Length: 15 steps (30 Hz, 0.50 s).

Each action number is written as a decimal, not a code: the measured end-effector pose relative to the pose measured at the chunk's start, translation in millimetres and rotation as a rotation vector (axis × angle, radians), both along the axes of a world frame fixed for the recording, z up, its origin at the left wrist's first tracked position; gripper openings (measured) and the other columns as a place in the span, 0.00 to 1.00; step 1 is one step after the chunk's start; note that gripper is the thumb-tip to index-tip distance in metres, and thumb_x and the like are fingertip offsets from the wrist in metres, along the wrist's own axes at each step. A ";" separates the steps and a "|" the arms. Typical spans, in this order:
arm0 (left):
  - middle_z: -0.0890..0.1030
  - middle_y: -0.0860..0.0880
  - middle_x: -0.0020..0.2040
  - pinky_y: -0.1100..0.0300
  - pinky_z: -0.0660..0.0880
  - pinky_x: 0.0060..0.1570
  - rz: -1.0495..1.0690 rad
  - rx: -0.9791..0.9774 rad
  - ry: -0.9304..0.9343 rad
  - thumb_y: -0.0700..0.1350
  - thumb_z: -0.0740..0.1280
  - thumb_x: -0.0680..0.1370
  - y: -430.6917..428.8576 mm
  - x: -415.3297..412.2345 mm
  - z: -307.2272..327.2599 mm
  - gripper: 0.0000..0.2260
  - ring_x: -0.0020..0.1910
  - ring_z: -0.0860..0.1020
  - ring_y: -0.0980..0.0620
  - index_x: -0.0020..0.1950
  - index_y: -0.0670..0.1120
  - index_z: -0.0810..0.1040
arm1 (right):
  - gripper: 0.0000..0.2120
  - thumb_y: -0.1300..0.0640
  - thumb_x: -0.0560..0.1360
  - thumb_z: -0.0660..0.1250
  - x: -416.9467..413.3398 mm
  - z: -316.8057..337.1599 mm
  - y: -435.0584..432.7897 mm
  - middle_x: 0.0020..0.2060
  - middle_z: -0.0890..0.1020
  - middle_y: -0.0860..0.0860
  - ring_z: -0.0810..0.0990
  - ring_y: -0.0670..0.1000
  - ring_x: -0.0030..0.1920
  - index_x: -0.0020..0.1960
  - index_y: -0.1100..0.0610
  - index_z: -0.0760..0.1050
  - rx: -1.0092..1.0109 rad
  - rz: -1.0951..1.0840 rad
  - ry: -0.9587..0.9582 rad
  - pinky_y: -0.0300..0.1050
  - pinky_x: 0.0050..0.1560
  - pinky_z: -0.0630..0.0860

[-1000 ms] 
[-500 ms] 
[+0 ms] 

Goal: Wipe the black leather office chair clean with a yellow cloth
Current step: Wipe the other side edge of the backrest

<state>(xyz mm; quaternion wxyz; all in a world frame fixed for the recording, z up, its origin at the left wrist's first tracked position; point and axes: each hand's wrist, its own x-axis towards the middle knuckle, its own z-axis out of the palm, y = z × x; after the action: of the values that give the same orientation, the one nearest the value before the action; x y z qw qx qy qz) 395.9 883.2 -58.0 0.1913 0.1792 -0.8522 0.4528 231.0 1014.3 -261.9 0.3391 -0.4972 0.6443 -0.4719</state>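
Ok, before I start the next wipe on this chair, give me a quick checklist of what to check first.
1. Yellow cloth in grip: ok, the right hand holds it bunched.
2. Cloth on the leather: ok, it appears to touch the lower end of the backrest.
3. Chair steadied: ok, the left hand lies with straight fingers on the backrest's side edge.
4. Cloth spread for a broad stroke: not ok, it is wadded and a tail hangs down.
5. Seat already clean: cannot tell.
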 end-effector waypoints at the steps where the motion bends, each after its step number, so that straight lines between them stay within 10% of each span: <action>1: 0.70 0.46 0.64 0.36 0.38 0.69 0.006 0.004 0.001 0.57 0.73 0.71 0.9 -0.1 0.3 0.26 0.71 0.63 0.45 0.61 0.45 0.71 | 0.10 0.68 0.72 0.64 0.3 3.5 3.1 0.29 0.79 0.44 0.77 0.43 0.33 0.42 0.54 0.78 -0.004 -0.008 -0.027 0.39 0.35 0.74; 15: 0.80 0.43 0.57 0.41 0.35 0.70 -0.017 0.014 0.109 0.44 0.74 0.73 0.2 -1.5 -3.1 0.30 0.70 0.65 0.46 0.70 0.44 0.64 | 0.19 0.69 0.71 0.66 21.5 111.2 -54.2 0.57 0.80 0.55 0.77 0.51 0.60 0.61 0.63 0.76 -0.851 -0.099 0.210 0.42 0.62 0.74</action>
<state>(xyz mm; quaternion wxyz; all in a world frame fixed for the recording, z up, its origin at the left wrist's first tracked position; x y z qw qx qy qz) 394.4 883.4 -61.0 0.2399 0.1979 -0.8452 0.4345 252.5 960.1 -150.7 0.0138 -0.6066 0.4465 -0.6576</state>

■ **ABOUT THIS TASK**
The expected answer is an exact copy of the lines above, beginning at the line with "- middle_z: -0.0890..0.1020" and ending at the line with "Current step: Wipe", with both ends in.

■ **RESPONSE**
  - middle_z: -0.0890..0.1020
  - middle_y: -0.0860..0.0860
  - ring_z: -0.0810..0.0990
  - ring_y: -0.0670..0.1000
  - ring_x: -0.0030..0.1920
  - index_x: -0.0020..0.1960
  - index_y: -0.1100..0.0610
  - index_z: -0.0760..0.1050
  - rx: -1.0092..1.0109 rad
  - rz: -1.0951..1.0840 rad
  - ry: -0.9587..0.9582 rad
  - pinky_y: -0.0300..0.1050
  - pinky_x: 0.0050..0.1560
  - pinky_z: -0.0630..0.0860

[-1000 ms] 
[-500 ms] 
[+0 ms] 

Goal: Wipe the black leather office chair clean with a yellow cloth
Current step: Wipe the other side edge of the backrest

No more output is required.